By Carol Forsloff     Mar 17, 2009 in Environment
It was all preventable. More than 1,100 lives, billions of dollars worth of damage, and hundreds of people missing. Storm victims struggle with trauma memories, physical and mental health issues; and it was all preventable.
This is part two in a five-part series on what went wrong during and before Hurricane Katrina. See part one here.
After reviewing records and speaking with high-level members of independent investigation teams, I have found a pattern that points to mishaps at every level during and following the events of Hurricane Katrina. The pattern led to massive flooding that destroyed lives and property and left a city submerged in debt, still riddled with fear and anger, and continuing to struggle to maintain dignity in the midst of overwhelming despair and degradation. And it was all preventable.
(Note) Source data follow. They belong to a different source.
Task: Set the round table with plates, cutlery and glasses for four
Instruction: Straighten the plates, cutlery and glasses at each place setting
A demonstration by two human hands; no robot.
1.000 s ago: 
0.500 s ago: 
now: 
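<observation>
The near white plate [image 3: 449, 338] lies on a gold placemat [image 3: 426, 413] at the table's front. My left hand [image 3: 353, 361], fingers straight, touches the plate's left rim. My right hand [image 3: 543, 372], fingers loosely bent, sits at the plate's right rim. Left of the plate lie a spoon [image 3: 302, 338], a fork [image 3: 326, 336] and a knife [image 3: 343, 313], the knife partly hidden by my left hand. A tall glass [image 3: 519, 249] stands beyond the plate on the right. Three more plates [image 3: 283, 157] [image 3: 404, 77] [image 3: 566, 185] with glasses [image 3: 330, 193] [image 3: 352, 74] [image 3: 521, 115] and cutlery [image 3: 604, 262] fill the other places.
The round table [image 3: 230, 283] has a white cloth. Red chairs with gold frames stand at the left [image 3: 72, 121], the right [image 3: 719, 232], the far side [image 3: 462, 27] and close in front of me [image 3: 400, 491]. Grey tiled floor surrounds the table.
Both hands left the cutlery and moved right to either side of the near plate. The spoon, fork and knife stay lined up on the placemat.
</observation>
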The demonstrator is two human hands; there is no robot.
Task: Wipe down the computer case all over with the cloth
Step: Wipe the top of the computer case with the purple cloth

The storm season is just months away, and every year hurricane predictions are closely followed by the people of Louisiana and national hurricane centers. They are followed even more now since the famous Katrina storm. Recent details of the storm and its consequences have emerged that tell us how vital it is that people know the critical events involved in the destruction of what was once the crown jewel of Louisiana and one of the most important port cities in the United States. The time is now to make these issues known. This on line series will continue in segments, as the information unfolds, because this story is important not just to the State of Louisiana but to the nation and to other vulnerable areas. It is also important to the victims and their families still mourning for losses that can never be recovered and pain that can't be forgotten.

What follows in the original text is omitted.